Some
days you just have to fake it. You wake up exhausted and unmotivated, but
you’ve got a big presentation to give at work, so you muster up some phony
enthusiasm. It’s a night when you just want to sink into the couch and watch
TV, but you have a dinner party to attend, so you force a smile and act like
you couldn’t imagine being anywhere else. We’ve all been there—sometimes for
the sake of appearances, you channel your inner actor and put on a show.
Sunday
morning may be when this happens the most—no matter how stressful the morning
has been up to that point, when you walk through the doorway of the church,
you’re all smiles. No matter what kind of week you’ve had, when someone asks
you how you’re doing, your stock answer is “great.” And no matter what grudges
you’re holding, what anger you’re feeling, what arguments have shaped your
week, you walk into the sanctuary to worship as though nothing ever happened.
While
this kind of pretending may fool your fellow believers, the Bible makes clear
that God wants no part of it. In teaching about anger, Jesus says that you have
an obligation to set things right with your fellow believers before you can
expect to set things right with God. You cannot present yourself to God as pure
in heart while simultaneously resenting a brother or sister in Christ, because
He sees right through the act that fools others.
What
God desires is not followers who smile for the camera while seething underneath.
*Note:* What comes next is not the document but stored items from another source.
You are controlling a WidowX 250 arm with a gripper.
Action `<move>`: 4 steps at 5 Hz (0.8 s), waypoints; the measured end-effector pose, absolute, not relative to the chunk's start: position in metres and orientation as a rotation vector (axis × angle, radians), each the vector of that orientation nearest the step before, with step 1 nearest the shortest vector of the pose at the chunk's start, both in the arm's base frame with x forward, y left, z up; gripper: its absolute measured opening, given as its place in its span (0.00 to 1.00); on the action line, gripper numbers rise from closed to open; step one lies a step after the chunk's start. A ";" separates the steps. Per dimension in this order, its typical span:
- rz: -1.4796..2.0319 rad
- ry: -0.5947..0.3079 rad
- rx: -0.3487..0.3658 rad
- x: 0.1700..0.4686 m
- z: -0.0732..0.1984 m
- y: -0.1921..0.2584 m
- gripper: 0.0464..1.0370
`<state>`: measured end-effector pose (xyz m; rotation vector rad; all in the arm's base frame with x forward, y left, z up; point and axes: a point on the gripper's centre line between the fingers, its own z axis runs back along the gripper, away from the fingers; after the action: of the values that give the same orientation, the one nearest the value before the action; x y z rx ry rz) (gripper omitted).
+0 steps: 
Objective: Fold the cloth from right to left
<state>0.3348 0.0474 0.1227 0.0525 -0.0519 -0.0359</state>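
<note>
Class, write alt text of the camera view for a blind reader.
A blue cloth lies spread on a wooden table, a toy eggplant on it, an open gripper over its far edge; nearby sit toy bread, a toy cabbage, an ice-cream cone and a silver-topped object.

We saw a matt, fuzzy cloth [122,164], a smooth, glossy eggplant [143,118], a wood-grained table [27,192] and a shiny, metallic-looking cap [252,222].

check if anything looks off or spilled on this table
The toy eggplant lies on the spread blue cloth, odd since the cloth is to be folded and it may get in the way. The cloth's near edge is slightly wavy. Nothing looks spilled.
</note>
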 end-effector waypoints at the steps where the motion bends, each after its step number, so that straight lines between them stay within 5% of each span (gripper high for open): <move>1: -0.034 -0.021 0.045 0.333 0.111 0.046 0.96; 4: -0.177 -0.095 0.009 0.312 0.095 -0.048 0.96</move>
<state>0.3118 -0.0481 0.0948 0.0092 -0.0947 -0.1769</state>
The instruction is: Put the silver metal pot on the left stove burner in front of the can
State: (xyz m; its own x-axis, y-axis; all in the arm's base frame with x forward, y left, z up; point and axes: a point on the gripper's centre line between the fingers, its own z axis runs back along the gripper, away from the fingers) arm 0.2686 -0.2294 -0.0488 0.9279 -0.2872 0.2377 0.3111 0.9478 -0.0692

What He wants is for your devotion to Him to extend to all areas of your life,
including and especially your relationships with others. If you would be
generous with Him then you must also be generous with others; if you would show
Him love then you must show others love; if you would be forgiven by Him then you
must forgive others. You cannot compartmentalize faith by giving God your best
and everyone else your worst. May you instead follow Jesus in all that you
do—not just when it’s time to put on a show.